# EXERCISE INSTRUCTIONS:
Further down are entries; set down exactly and only the lines from the one with "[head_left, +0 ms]" up to and including the one with "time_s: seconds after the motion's", dropping each picture.
[RECORDED DATA]
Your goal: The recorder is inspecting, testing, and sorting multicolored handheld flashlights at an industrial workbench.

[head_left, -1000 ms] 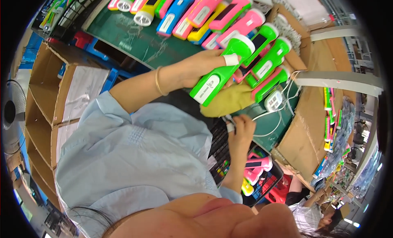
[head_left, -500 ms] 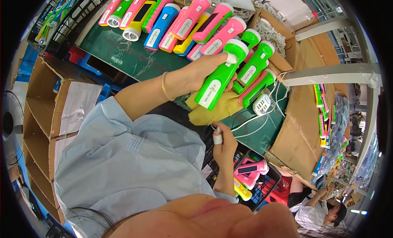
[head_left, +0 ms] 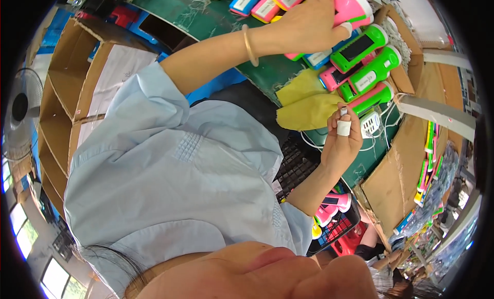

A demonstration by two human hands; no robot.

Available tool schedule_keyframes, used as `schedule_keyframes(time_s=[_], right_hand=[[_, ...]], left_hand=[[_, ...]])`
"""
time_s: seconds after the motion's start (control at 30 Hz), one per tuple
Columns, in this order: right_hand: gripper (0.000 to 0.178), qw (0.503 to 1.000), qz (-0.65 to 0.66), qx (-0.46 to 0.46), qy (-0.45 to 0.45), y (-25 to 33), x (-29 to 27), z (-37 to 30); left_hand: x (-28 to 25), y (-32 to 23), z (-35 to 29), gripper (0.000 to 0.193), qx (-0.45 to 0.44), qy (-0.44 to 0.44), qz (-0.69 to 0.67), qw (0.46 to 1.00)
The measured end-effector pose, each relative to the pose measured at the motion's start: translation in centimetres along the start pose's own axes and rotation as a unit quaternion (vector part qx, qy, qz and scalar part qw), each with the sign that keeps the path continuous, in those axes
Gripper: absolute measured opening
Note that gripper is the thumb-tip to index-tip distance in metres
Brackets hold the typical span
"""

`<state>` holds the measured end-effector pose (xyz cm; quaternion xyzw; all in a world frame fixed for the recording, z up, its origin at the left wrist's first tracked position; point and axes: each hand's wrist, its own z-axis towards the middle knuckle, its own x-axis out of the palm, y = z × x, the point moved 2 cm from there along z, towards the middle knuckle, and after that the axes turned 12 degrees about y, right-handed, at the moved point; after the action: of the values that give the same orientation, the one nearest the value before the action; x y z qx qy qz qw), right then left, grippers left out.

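Observation:
My left hand point(head_left: 309, 26), a bangle on its wrist, reaches over the row of flashlights at the top. Its fingers and taped thumb close round a pink flashlight point(head_left: 352, 6) with a white rim; part of that hand is cut off by the picture's edge. Green flashlights point(head_left: 373, 73) lie just beside it, one with its dark panel point(head_left: 357, 47) facing up. My right hand point(head_left: 342, 137), a finger wrapped in white tape, pinches a small silvery piece point(head_left: 343, 112) whose kind I cannot make out. It is next to a yellow cloth point(head_left: 309, 111) on the green tabletop.
A white multi-port charger point(head_left: 369, 125) with cables sits right of my right hand. Below is a black basket point(head_left: 334, 232) holding flashlights. A cardboard box point(head_left: 406, 67) of white parts stands at the upper right, cardboard shelving point(head_left: 67, 103) at left. Another person point(head_left: 391, 260) is at lower right.
My left hand no longer holds up the green flashlight; it has moved up and right onto a pink one. My right hand has risen to the cloth's edge. The whole view has shifted.

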<state>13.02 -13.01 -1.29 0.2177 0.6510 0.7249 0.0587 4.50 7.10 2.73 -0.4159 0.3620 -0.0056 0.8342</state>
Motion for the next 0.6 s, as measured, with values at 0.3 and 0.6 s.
schedule_keyframes(time_s=[0.3, 0.6], right_hand=[[0.016, 0.996, -0.053, -0.056, -0.043, -0.3, 1.8, 2.5], [0.014, 0.817, -0.534, -0.215, -0.021, 2.9, 5.5, 4.7]], left_hand=[[-1.6, 1.0, 1.1, 0.047, -0.028, -0.014, -0.006, 1.0], [0.8, 1.3, -2.5, 0.043, -0.132, 0.277, -0.648, 0.697]])
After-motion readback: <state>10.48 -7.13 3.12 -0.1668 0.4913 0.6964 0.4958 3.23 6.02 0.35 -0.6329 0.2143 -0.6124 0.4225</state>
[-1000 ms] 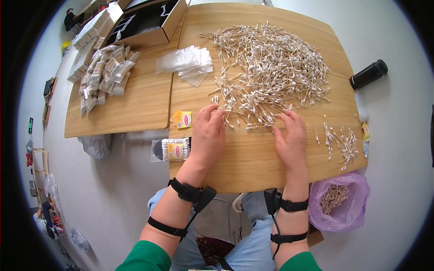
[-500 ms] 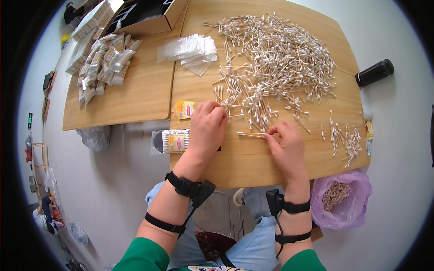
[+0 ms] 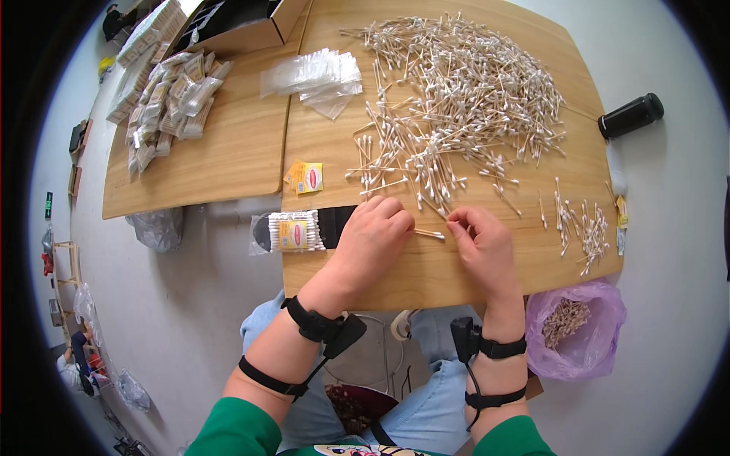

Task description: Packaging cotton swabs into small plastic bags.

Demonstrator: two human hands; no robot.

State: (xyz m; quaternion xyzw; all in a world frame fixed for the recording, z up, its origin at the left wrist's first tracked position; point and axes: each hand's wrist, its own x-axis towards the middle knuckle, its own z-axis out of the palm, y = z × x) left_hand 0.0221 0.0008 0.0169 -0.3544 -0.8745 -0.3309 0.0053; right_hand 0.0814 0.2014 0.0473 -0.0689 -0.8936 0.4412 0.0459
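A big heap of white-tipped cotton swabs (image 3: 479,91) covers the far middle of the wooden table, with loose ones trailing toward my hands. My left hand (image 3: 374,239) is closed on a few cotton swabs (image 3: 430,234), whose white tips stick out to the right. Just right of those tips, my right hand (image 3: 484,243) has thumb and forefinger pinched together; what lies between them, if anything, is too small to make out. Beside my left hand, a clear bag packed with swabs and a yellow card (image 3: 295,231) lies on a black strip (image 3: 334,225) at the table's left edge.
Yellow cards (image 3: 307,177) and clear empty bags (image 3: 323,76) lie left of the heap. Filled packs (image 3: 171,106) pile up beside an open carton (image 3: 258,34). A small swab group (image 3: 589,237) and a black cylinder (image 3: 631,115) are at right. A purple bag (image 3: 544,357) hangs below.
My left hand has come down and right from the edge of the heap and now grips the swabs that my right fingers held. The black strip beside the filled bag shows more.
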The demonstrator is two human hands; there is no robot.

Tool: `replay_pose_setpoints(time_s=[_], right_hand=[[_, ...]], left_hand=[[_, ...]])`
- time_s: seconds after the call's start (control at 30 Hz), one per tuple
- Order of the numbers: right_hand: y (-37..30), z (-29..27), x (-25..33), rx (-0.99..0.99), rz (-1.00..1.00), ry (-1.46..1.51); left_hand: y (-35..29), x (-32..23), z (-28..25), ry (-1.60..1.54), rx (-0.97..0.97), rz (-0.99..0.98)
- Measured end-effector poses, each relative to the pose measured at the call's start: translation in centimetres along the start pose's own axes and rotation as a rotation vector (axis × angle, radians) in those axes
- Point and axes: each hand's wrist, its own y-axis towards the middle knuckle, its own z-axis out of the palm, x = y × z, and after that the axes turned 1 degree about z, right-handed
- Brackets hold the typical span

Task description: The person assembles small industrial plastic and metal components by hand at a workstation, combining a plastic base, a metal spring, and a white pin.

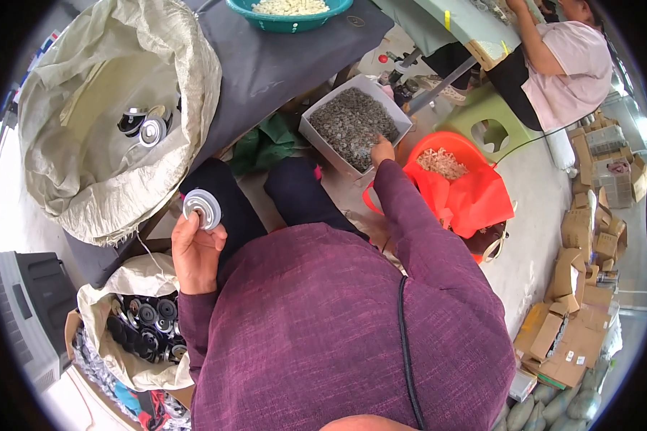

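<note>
My left hand [196, 248] is closed on a round, pale grey disc part [203, 208] with a metal-looking centre, held up above my left thigh. Out to the right, my right hand [382, 151] reaches into a white box [323, 144] full of small grey pieces [352, 118]. Its fingers are bent down against the pieces; what they pinch is too small to make out. At the left, a large woven sack [57, 179] with its mouth open holds a few similar round parts [152, 131]. A lower sack [97, 298] beside my left arm contains several black and silver round parts [147, 316].
A dark-covered table [259, 65] bears a teal basin [295, 20] of cream pieces. Right of the box stand a red bucket [420, 152] with a red bag [474, 201] and a green stool [482, 108], where another person [575, 65] sits. Cardboard boxes [568, 323] pile up far right.
</note>
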Motion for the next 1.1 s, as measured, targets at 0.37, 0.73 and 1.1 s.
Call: replay_pose_setpoints(time_s=[0.37,0.73,1.1], right_hand=[[-20.4,-8.4,26.5,0.98,-0.587,0.894],[-20.4,-7.1,27.4,0.965,-0.786,0.771],[-20.7,-5.8,25.9,0.548,-0.769,0.798]], left_hand=[[1.3,1.1,3.2,-0.169,0.231,-0.196],[0.7,1.1,2.4,-0.14,0.237,-0.179],[1.4,-0.5,2.9,0.041,-0.031,0.12]])
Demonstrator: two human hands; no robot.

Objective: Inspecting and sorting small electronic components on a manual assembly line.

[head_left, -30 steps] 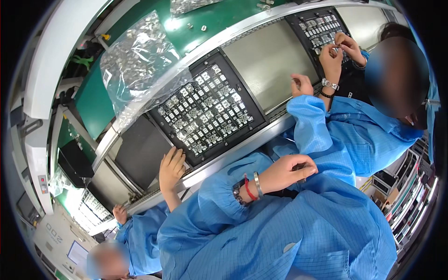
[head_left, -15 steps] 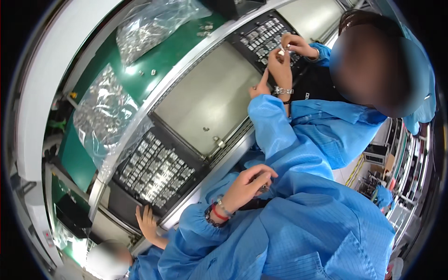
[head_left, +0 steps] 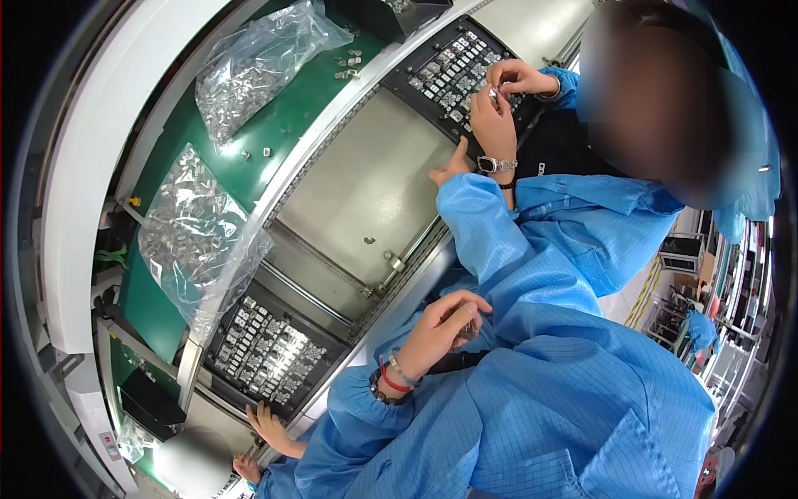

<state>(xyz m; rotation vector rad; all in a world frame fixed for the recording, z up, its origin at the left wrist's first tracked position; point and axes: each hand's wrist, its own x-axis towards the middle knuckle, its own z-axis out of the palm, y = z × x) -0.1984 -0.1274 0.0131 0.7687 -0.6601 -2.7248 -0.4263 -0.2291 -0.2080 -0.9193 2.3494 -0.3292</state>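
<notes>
My left hand (head_left: 432,337), with a red band at the wrist, is held in front of my body. Its fingers curl around a clump of small metal parts (head_left: 468,331), partly hidden by the palm. Farther off, my right hand (head_left: 453,165) has its index finger stretched out by the near corner of a black tray (head_left: 401,81) filled with rows of small metal parts. Whether the fingertip touches the tray, I cannot tell. A co-worker's hands (head_left: 496,125) work above that tray, pinching a small shiny piece.
Another black tray (head_left: 337,353) of metal parts lies on the left, with a second co-worker's hand (head_left: 270,428) at its edge. Metal rails (head_left: 307,291) cross the pale line bed (head_left: 353,175). Plastic bags of parts (head_left: 187,220) rest on a green surface (head_left: 287,125).
My view has shifted slightly. The left tray has slid toward the lower left, uncovering a rail, and the far tray has shifted the same way. The parts in my left hand show more.
</notes>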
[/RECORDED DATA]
# SOLUTION FOR THIS PROBLEM:
[head_left, +0 ms] 

A demonstration by two human hands; no robot.

Available tool schedule_keyframes, used as `schedule_keyframes(time_s=[_], right_hand=[[_, ...]], left_hand=[[_, ...]])`
"""
time_s: seconds after the motion's start (control at 30 Hz), one per tuple

This answer is finished.